I almost cried, they sounded so good. It was like sitting in as Styx practiced a final time before recording the track on the album.

I was proud to drop those bells down at the end, helping them sound as good as possible to give proper honor to the song and the band.

"Nice!" I heard David say.

"Yeah. You said it was months since you played?" Wil asked.

I knew that the question was aimed at me, so I nodded.

I finally breathed, needing to almost pant. I hadn't realized I'd been holding my breath so often.

"Comes back, I guess."

"I think we got a keyboarder," Kevin stated.

What?

Several were in agreement.

What?

"So, he in, guys?" Kevin asked.

They all agreed.

What? In? In? In the band? As in, in? Playing, in a band? Me? Is he kidding?

"Are you kidding?"

"Hell no," he said simply. "Guys?"

Nods and affirmatives all around.

"Me?"

They laughed.

"You," Kevin said flatly.

"But, I'm just showing David how to do stuff. And helping you guys practice. That's all."

"Oh, you showed me how, all right," David said with an overdone nod.

"But-"

"You're in. Unless you don't want in," Kevin said firmly.

"I'm just helping out," I repeated. "I'm not a musician, okay?"

"Maybe, but you can play what David can't, and he can play what you can't, and together you guys can play almost everything we want to play."

"Come on, Alex. We dreamed and talked about this a thousand times," Ryan whined.

"Yeah. This is your idea. Now you gonna wimp out?"

Wimp out? Like I would, normally? Run away? Why? I like playing. And these guys are good. Real good. And they want me in their band. Me!

I swallowed with difficulty as I looked around at them all. Not a one of them looked disgusted or revolted. In fact, they all looked like they wanted me there.

In a band? Me? A band? Kevin's band? The band that does almost all the school dances and plays at the student union almost every weekend? The best band at school? Me?

The twins were begging me with their eyes. They were hard to ignore.

"Guys, come on. I can't do this in front of... on a stage. Okay?"

"Okay," Kevin said blandly. "I won't force you."

I grew suspicious. I didn't know him all that well, but I knew a plotting expression when I saw one.

"So, how about we practice Come Sail Away?" he asked the band members. "We've almost got it, so let's polish it some, okay?"

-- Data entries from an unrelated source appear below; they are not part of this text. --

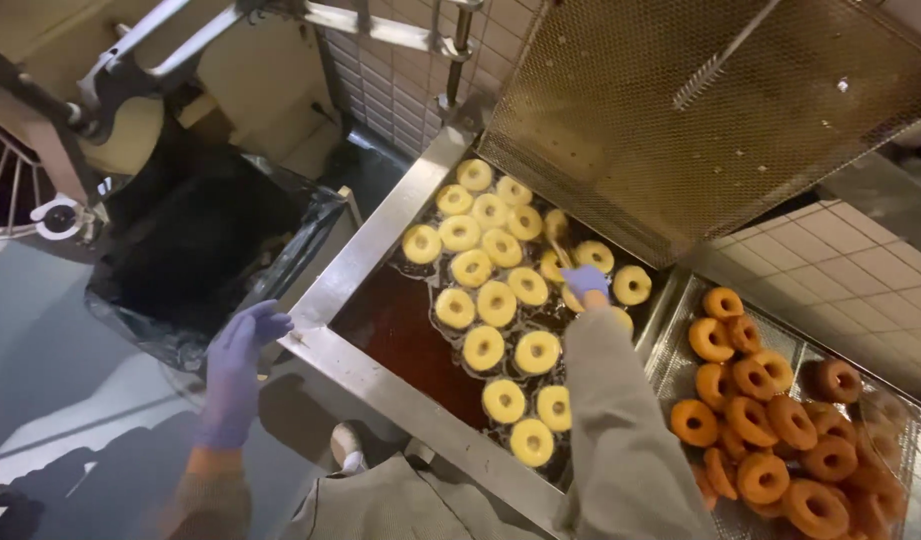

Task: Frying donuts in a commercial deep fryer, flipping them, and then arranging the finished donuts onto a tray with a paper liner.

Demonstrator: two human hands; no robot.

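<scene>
Fingers of the right hand [584, 280], in a purple glove, are curled around a thin stick [559, 247] that angles up and away over the fryer; the grip looks closed, though the hand is small in the view and the exact hold is hard to read. That hand hovers above the far right part of the oil, among the pale yellow doughnuts [496, 303] floating in the dark fat. These raw-looking rings lie in loose rows from the far end of the stainless fryer vat [352, 262] down toward the person, many of them touching one another.

At the other side, the left hand [236, 362] (also gloved in purple) hangs over the floor just beside the fryer's near-left rim, its fingers loosely extended and holding nothing.

To the right of the vat, a wire draining tray [670, 352] carries a heap of browned doughnuts [758, 420], deep orange and piled on each other. Above the oil, a perforated metal screen [680, 110] is tilted up against the tiled wall. Left of the fryer stands a bin lined with a black bag [195, 240], and beyond it part of a mixer's metal guard [5, 185] shows at the frame's edge.
</scene>
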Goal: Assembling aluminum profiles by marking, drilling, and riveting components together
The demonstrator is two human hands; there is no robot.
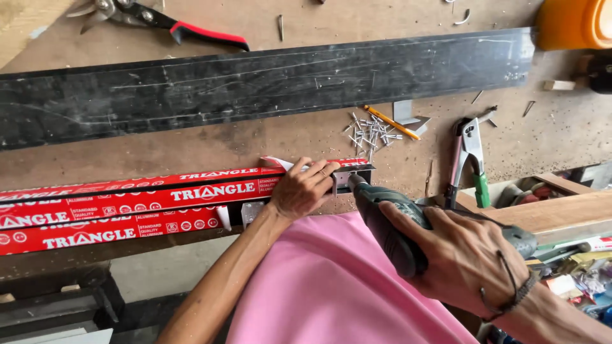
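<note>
While we look down from the head camera, we list the things from near to far.

Pink cloth: we see it lowest in the view, under both forearms.
Right hand: we see it closed around the dark green power drill, and the front of the drill points at the end of the metal profile.
Left hand: we see it pressing flat on the metal profile, fingers bent over the end, just beside the drill tip.
Metal profile: it lies on the near edge of the workbench, wrapped in red film with white print.
Rivet tool: it lies right of the drill, with a green grip.
Rivets: a small heap lies behind the left hand, touching an orange pencil.
Black strip: it lies long across the bench, further away.
Snips: red handles, at the far edge.
</note>
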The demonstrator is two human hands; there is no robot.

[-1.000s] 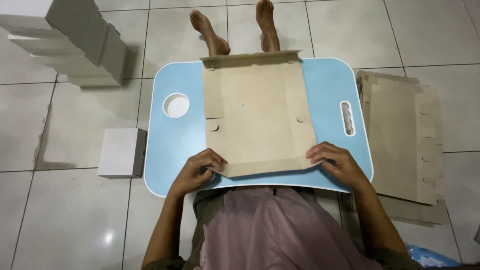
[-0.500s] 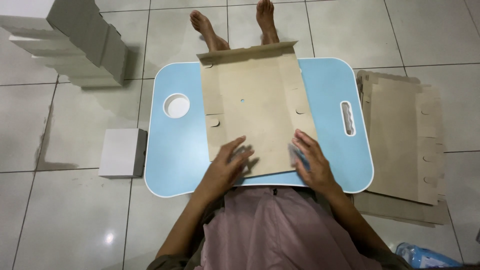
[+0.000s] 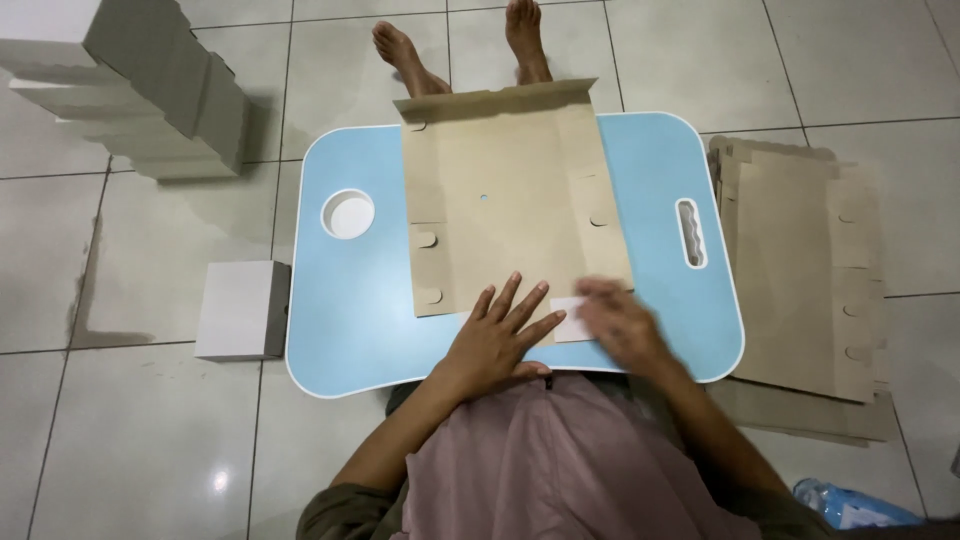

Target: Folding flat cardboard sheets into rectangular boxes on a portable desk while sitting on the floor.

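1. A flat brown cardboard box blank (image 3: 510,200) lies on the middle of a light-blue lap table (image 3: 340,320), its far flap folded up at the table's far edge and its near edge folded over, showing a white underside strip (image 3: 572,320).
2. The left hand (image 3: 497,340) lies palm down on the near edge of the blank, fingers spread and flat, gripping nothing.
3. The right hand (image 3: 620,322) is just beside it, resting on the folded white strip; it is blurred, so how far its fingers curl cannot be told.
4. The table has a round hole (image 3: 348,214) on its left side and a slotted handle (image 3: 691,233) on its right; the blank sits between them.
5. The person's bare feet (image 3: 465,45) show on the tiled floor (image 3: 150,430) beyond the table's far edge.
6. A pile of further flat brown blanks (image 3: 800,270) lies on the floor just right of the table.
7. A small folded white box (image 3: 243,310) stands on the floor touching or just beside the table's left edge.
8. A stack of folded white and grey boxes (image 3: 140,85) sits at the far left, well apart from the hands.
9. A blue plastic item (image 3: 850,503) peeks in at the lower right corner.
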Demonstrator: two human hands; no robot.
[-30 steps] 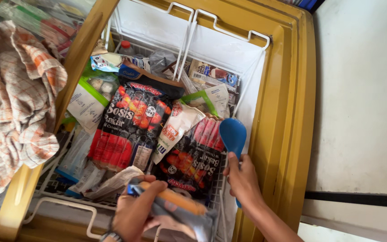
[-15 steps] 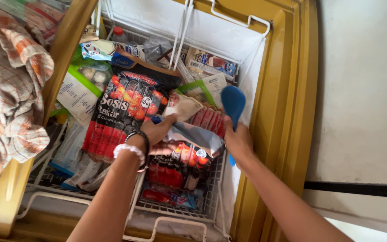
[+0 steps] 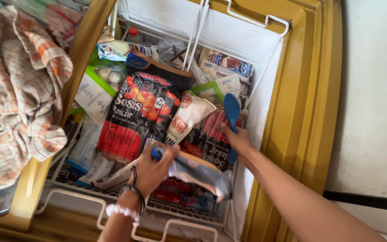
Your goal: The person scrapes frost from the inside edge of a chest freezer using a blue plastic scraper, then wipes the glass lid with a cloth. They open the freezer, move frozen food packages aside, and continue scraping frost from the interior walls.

They agreed. One of my eyes narrowed. I sat impassively as they played it. David did well. The piano opening wasn't hard, but it was a little complicated. He seemed to know it, but was relying on the sheet music. It was a complicated piece. I couldn't make heads or tails of the sheet music he glared at. I knew there wasn't anything I could do to show him how to play the piano part of the song, he was doing fairly well.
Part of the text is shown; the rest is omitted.